Ninguém gosta de ficar sem pagar os seus compromissos. E não se tratando de um golpista, as pessoas também não fazem dívidas com o intuito de não pagá-las.

Porém, a vida é complexa e muitas coisas podem acontecer e tornar inviável o pagamento da dívida no prazo e na forma como foram estabelecidas, inicialmente.

Não pagar as dívidas no prazo acarreta em cobrança de juros, multa, correção monetária, encargos que são sabidos por todos e que têm essa função de penalizar o devedor pelo atraso.

Quando estamos falando de dívidas que envolvem o financiamento de um veículo, o atraso no pagamento das parcelas podem gerar um problema maior que somente a aplicação dos encargos moratórios, que é a busca e apreensão do veículo.

Não precisa de ter muitas parcelas em atraso para que isso ocorra. Normalmente, os bancos entram com a ação quando há, pelo menos, 3 (três) parcelas em atraso, mas basta uma para que isso seja possível.

E quando a apreensão de algum veículo é feita, surge o desespero.

Muitas pessoas estavam tentando negociar com o banco ou seus escritórios de cobrança/advocacia, até dispostos a pagar todas ou uma parte considerável das parcelas em atraso, quando são surpreendidos com a chegada do Oficial de Justiça em sua casa, trabalho, na rua, em qualquer dia ou horário, apreendendo o veículo e deixando um mandado de citação, dizendo que a pessoa pode recuperar o bem por meio do pagamento ou apresentar defesa no processo.

Essa situação é muito difícil e pode fazer com que você fique sem saber o que fazer.

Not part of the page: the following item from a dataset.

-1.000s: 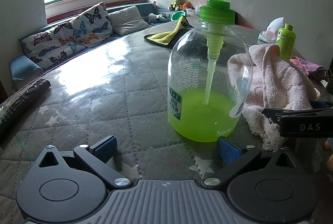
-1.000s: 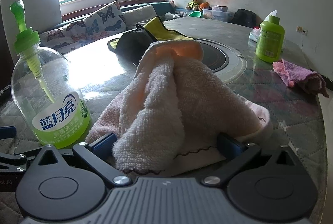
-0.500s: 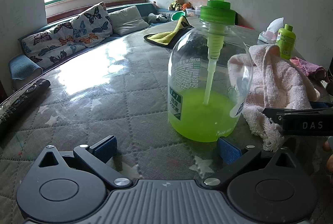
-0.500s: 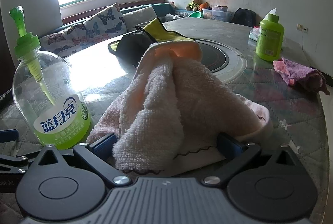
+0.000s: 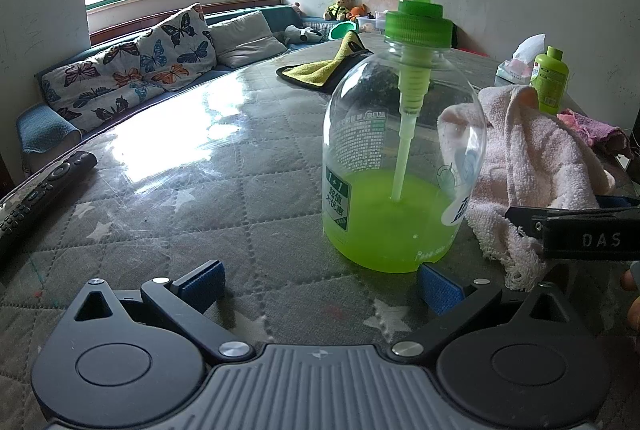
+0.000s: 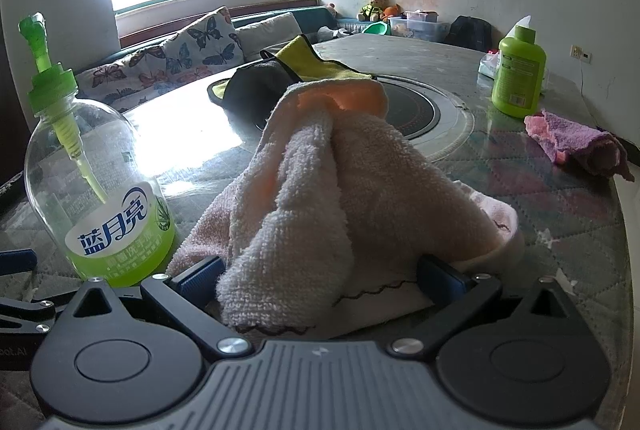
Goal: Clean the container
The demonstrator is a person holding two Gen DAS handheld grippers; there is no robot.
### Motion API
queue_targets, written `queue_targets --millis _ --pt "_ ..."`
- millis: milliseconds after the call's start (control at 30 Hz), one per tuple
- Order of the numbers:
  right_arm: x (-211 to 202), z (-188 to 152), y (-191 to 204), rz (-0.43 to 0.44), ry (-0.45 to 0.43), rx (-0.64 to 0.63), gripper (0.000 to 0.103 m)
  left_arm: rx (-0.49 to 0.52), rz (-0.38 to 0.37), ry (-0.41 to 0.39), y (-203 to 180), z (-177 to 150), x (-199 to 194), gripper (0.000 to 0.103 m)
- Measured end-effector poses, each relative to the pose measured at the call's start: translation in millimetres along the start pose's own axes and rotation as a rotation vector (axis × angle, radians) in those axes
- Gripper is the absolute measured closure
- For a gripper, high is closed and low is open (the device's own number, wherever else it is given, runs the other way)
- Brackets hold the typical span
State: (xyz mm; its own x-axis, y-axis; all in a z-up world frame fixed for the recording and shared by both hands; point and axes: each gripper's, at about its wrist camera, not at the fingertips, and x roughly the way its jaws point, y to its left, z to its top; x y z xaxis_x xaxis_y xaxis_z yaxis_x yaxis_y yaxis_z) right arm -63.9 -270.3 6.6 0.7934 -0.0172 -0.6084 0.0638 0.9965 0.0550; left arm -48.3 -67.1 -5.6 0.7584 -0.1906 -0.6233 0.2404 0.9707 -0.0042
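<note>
A clear pump bottle [image 5: 400,150] with a green pump and green liquid at the bottom stands upright on the quilted table. My left gripper [image 5: 318,286] is open. The bottle's base sits just beyond its fingertips, close to the right finger [image 5: 438,288]. A pale pink towel [image 6: 320,182] lies heaped right of the bottle [image 6: 96,190]. My right gripper [image 6: 320,278] is open wide, with the towel's near end lying between its fingers. In the left wrist view the towel [image 5: 532,150] touches the bottle's right side.
A remote control [image 5: 44,190] lies at the table's left edge. A yellow and black cloth [image 6: 260,86] is behind the towel, beside a round inset hob [image 6: 416,114]. A lime bottle [image 6: 518,74] and a purple cloth [image 6: 576,142] sit far right. A sofa runs behind.
Almost nothing has changed: the right wrist view has shifted very slightly, and both grippers stay open around the same spots.
</note>
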Motion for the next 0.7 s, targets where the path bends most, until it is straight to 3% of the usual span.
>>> queue_targets --millis 700 --pt "0.3 0.0 2.3 -0.008 0.003 -0.008 0.000 0.000 0.000 0.000 -0.3 0.6 -0.4 0.000"
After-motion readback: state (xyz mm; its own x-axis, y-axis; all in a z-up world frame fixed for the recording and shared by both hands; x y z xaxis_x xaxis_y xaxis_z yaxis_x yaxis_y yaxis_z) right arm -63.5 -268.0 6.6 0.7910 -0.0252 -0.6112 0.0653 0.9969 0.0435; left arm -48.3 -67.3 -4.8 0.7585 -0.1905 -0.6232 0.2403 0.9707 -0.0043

E existem, na prática, por meio de diversas decisões judiciais, o reconhecimento de várias falhas que os bancos cometem no processo de busca e apreensão e em seus contratos que podem fazer com que o seu veículo seja devolvido.

Além da devolução do veículo, ainda pode ser possível revisar o seu contrato, na própria ação de busca e apreensão, para que haja a restituição/diminuição de valores pagos indevidamente.

Uma das principais possibilidades disso é quando há, no a cobrança de juros de forma abusiva.

E eu vou te explicar, nesse texto, sobre uma questão muito interessante sobre os juros cobrados pelo banco que tem esse poder de devolver o veículo, além de revisar o contrato, sem ter de fazer o pagamento total da dívida para reaver o bem.

Estamos falando sobre a capitalização diária dos juros.

A capitalização diária de juros em contratos de financiamento de veículos

Quando um banco faz um contrato de financiamento de veículo, ele pode escolher como ocorrerá a capitalização desses juros, que nada mais é que adicionar, ao valor inicial, mais juros.

Geralmente, em contratos bancários, vemos capitalização de juros em periodicidade anual, mensal ou diária. E todas essas modalidades de cobrança de juros são permitidas pela lei.

Então não há o que ser feito, já que essa cobrança de juros é possível? Não é bem assim!

Embora seja possível, deve haver uma informação clara sobre essa questão da capitalização e é muito comum os bancos descumprirem a orientação judicial sobre essa informação, escondendo a capitalização diária em cláusulas contratuais.

E esse fato de ocultar a informação, faz com que essa forma de cobrança seja considerada como ilegal pela justiça.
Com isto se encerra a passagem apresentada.